RSS 1.0 Tutorial

RDF Site Summary is the format of syndication of the semantic Web, for sites of social network. It is based on Resource Description Framework, defined in the XML markup language. It is a standard to share a list of news or ads on the Web. It is also an modular format expandable with namespaces.

This tutorial describes the structure and tags of RSS 1.0 and provides examples and links to useful software.
Note that the content of the examples is purely descriptive and the links do not correspond to real URLs.

Summary

History of the format

RSS 0.90 was created by Netscape in March 1999 for its own use, and it was the second format after ScriptingNews of UserLand in 1997. The header was RDF, the body in XML. The RDF specification by the W3C was published the same year.
He inspired ScriptingNews 2.0 of UserLand whereupon Netscape created the format RSS 0.91, which in turn made use of improvements in ScriptingNews 2.0.
In August 2000, the O'Reilly publisher offers the RSS 1.0 format based entirely on RDF.

The semantic Web

The Semantic Web as of the W3C:

It is about common formats for integration and combination of data drawn from diverse sources.
It is also about language for recording how the data relates to real world objects.

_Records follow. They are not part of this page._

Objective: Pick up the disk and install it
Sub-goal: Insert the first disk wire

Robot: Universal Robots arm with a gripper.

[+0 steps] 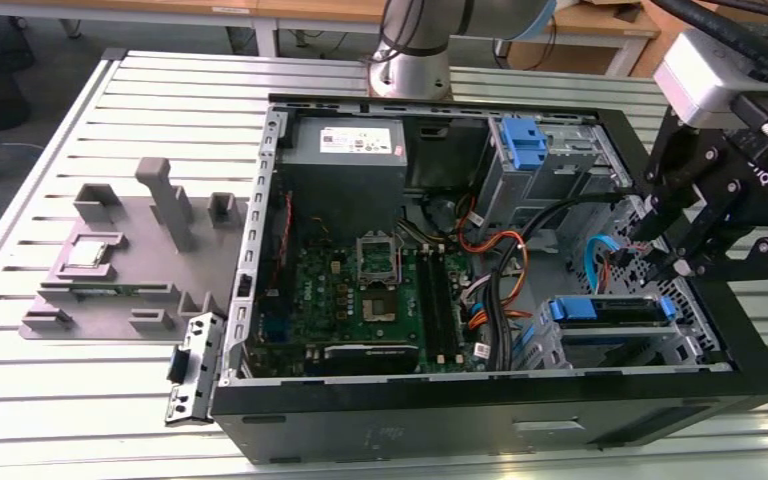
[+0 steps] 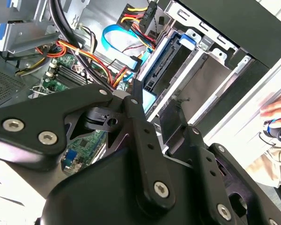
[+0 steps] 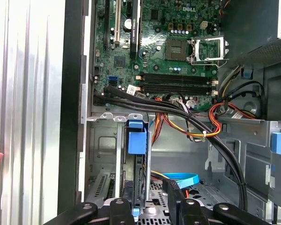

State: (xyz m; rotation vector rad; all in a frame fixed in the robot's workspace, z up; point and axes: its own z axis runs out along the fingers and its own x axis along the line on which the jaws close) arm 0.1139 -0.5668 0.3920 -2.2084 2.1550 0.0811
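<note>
Cables [image 3: 196,117] cross the case beyond our gripper [image 1: 671,250]. We find the disk [image 1: 606,311] seated in its bay just below the empty, spread fingers.

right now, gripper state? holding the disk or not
Gripper: open, holding nothing, above the disk seated in the case's bay.

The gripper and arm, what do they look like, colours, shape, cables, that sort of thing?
The gripper is matte black, built of flat bar linkages joined by silver screws, clearest in the second wrist view. A pale grey block sits above it with thick black cables running off. The arm's base column is silver-grey.
</note>
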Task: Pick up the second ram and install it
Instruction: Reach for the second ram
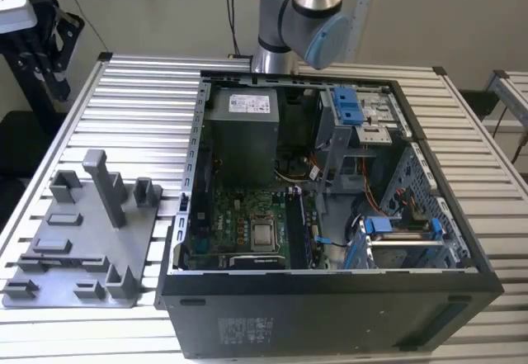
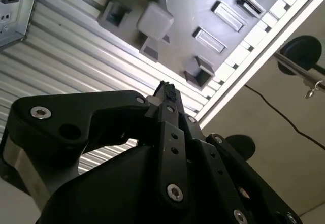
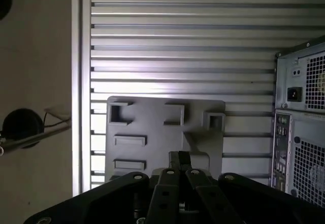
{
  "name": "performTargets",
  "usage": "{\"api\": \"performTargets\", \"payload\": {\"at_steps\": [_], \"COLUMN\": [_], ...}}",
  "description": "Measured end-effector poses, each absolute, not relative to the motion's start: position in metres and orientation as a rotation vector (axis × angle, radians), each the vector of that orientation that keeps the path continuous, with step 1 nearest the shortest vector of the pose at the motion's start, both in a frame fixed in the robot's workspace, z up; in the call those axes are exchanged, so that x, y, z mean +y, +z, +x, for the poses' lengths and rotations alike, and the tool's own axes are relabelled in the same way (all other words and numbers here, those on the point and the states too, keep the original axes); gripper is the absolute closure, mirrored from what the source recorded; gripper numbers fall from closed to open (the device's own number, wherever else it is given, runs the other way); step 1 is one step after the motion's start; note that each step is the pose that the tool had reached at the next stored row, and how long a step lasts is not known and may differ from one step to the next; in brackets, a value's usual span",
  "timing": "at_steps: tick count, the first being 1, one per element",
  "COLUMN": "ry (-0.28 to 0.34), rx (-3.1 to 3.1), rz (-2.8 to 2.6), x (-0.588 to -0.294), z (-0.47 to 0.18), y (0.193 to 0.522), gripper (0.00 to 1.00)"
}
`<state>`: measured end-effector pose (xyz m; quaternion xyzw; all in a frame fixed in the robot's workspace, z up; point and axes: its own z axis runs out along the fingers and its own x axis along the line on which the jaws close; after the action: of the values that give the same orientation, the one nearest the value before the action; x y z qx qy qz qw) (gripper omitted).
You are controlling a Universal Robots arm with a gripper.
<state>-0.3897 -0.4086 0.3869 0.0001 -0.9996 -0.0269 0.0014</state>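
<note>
Claw with fingers pressed together, seemingly empty, aimed toward the grey holder tray. We cannot tell where the second ram lies; we judge pick-up unstarted, needing the fingers parted first.

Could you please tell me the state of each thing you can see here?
Gripper: shut, hovering over the holder tray.
Holder tray: lying flat on the slatted table, beside the case.
Computer case: side open, interior exposed.
Memory slots: cannot tell whether filled.
</note>
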Motion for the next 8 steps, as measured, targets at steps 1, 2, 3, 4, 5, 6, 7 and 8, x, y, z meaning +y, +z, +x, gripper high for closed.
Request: {"api": "performTargets", "payload": {"at_steps": [1, 2, 3, 4, 5, 6, 7, 8], "ry": [-0.084, -0.084, -0.084, -0.084, -0.084, -0.084, -0.084, -0.084], "rx": [-3.138, -3.138, -3.138, -3.138, -3.138, -3.138, -3.139, -3.139], "rz": [0.003, 0.006, 0.009, 0.012, 0.014, 0.015, 0.015, 0.015], "x": [-0.4086, -0.4086, -0.4087, -0.4087, -0.4087, -0.4087, -0.4087, -0.4087], "z": [-0.3924, -0.3952, -0.3979, -0.4006, -0.402, -0.402, -0.402, -0.402], "y": [0.3867, 0.3866, 0.3865, 0.3865, 0.3864, 0.3864, 0.3864, 0.3864], "gripper": [0.89, 0.89, 0.89, 0.89, 0.89, 0.89, 0.89, 0.89]}}
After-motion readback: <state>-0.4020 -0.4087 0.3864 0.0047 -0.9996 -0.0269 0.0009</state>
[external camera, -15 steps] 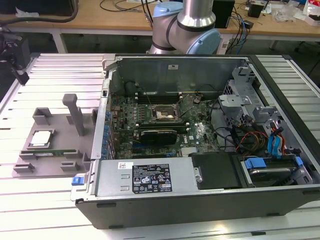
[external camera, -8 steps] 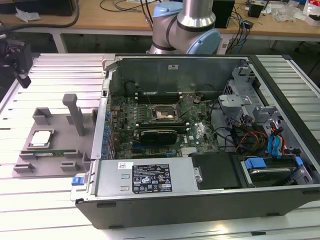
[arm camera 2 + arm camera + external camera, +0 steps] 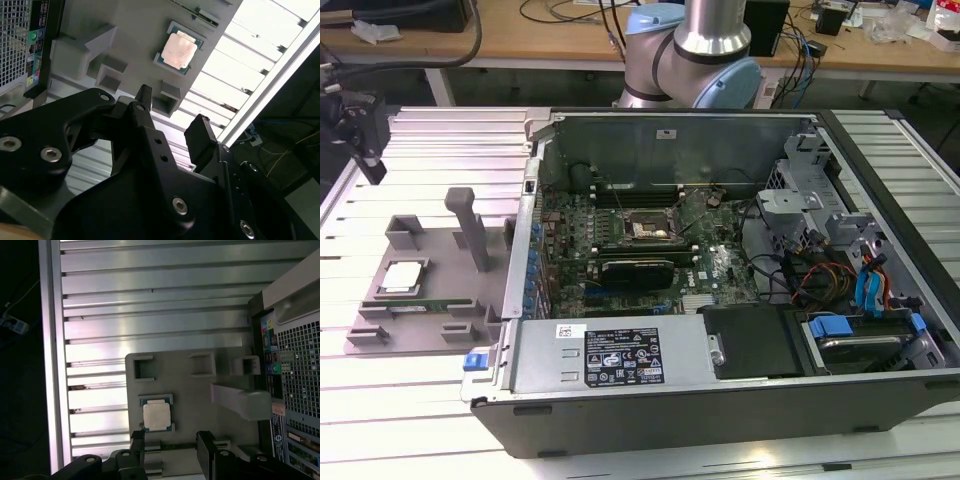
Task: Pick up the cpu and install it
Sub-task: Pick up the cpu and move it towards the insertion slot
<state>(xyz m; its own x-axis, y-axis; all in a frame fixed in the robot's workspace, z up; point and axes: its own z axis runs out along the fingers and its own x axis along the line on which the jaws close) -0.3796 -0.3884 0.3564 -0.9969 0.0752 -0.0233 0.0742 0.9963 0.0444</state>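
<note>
The cpu (image 3: 403, 277) is a small silver-topped square with a green rim, lying flat in a recess of a grey holder (image 3: 430, 250) at the exterior view's left. Both wrist views show the cpu (image 3: 180, 48) (image 3: 157, 414) from above. My gripper (image 3: 370, 165) hangs in the air beyond the holder, well clear of the chip. The black fingers (image 3: 144, 97) of the gripper (image 3: 172, 114) (image 3: 170, 440) stand open with nothing between them. The black socket (image 3: 652, 229) sits in the motherboard inside the open computer case (image 3: 720, 390).
A tall grey post (image 3: 470, 225) rises from the holder beside the cpu. A narrow green memory stick (image 3: 412, 304) lies along the holder's near side. The holder and case rest on a ribbed aluminium table (image 3: 440, 130). Cables and drive bays (image 3: 850, 290) crowd the case's right end.
</note>
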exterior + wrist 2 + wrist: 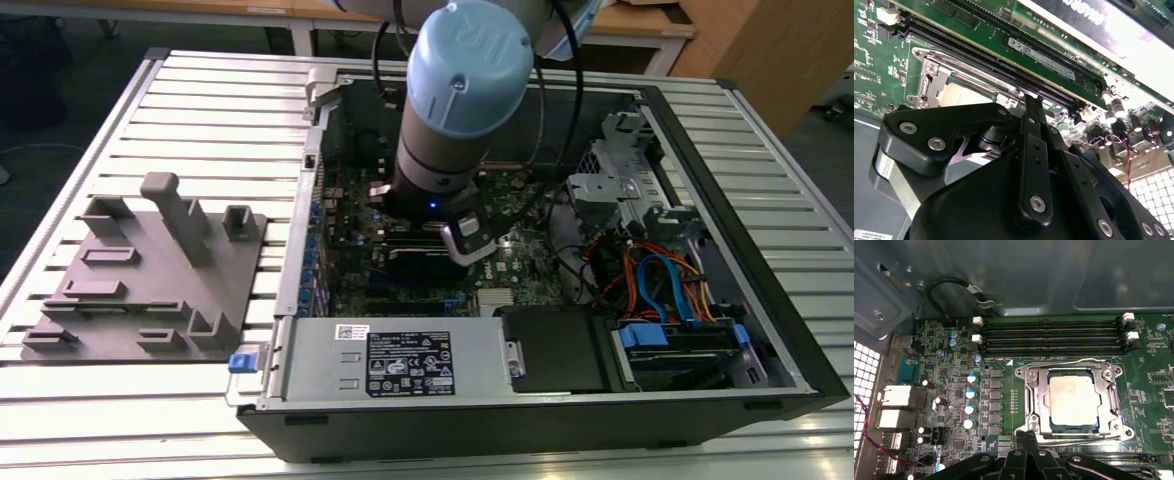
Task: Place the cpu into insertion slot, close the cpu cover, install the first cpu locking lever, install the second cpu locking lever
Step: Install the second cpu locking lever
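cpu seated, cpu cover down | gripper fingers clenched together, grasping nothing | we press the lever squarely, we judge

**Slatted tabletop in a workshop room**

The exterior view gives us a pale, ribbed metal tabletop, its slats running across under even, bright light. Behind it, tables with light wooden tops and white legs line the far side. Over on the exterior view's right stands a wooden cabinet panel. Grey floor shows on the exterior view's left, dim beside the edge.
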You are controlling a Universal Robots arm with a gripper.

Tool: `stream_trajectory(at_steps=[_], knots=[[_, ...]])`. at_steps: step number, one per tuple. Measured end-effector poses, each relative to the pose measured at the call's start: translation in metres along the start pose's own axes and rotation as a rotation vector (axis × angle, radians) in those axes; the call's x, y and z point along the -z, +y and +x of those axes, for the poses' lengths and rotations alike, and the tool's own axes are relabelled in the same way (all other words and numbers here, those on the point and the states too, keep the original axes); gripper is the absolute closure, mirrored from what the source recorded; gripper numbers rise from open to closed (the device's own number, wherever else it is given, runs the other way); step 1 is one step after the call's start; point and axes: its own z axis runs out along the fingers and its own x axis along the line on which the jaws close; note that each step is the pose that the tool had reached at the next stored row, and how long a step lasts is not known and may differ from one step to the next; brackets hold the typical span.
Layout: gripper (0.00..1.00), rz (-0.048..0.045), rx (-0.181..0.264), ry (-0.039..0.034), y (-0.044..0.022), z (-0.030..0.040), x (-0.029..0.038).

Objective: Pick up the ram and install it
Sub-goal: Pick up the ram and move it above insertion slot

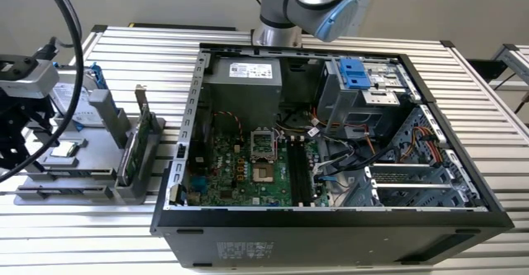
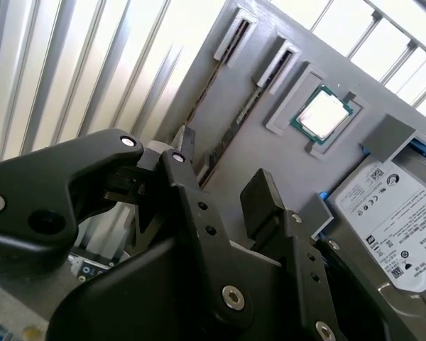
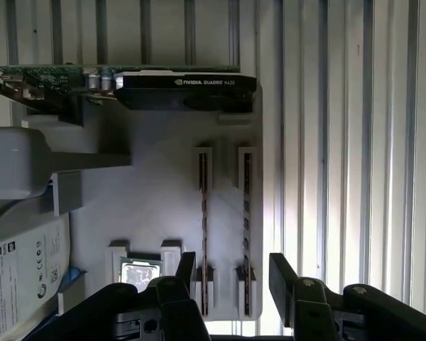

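Two ram sticks (image 3: 246,213) (image 3: 204,213) stand on edge, side by side, in slotted holders on a grey fixture tray (image 3: 156,192). They are thin dark boards seen edge-on, and one ram stick (image 2: 224,135) appears as a dark strip in the second wrist view. My gripper (image 3: 231,277) (image 2: 224,170) hovers above one end of the sticks, open, with nothing held. Both sticks appear in the gap between its black fingers (image 3: 187,273). In the exterior view the gripper (image 1: 25,139) hangs over the tray at the exterior view's left.
The tray also holds a green expansion card (image 3: 128,84), a processor chip (image 3: 138,273) and a hard drive (image 2: 390,213). An open computer case (image 1: 331,219) with its motherboard (image 1: 240,170) and dark memory slots (image 1: 299,170) lies to the exterior view's right.
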Motion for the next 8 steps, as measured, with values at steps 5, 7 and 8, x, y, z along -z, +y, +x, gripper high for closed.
stream_trajectory(at_steps=[5,7,8], knots=[[0.0,0.0001,0.0,0.0,0.0,0.0001,-0.0031],[0.0,0.0001,0.0,0.0,0.0,0.0001,-0.0044],[0.0,0.0001,0.0,0.0,0.0,0.0001,-0.0051]])
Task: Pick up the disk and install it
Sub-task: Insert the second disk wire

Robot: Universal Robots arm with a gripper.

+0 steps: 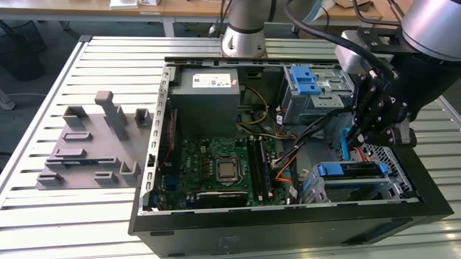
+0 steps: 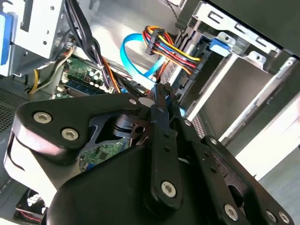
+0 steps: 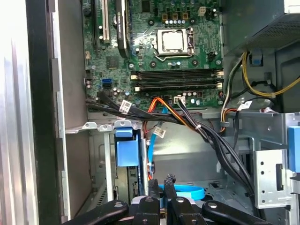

This allows when you are logged on the Web into a database to access other databases which are in connection to it. This requires tools of knowledge representation, therefore formats.

The RDF format

The RDF format has been specified by the W3C in 1999 to record relations in a form usable by computers. The fact that X is the author of a document connects two databases. The notion of resources is the basis, it is a document on the Web, in any form. The format records relations between documents in order to exchange and process them automatically.

It is therefore convenient for RSS feeds in a social network where relationships between people are processed belon publication of documents.

The RDF format provides to the feed the attribute rdf:about and a summary, which can be handled by specialized software and user interfaces as XUL. The contribution of the RDF format is primarily in extension modules and very few in the core standard.

What's an RSS 1.0 feed?

The quality of the semantic Web is that RSS will be connected to various databases: articles, authors, sites...

Information provided

  1. The channel title, link, description.
  2. Articles: title, description, link.
  3. The summary of the feed: the list of items.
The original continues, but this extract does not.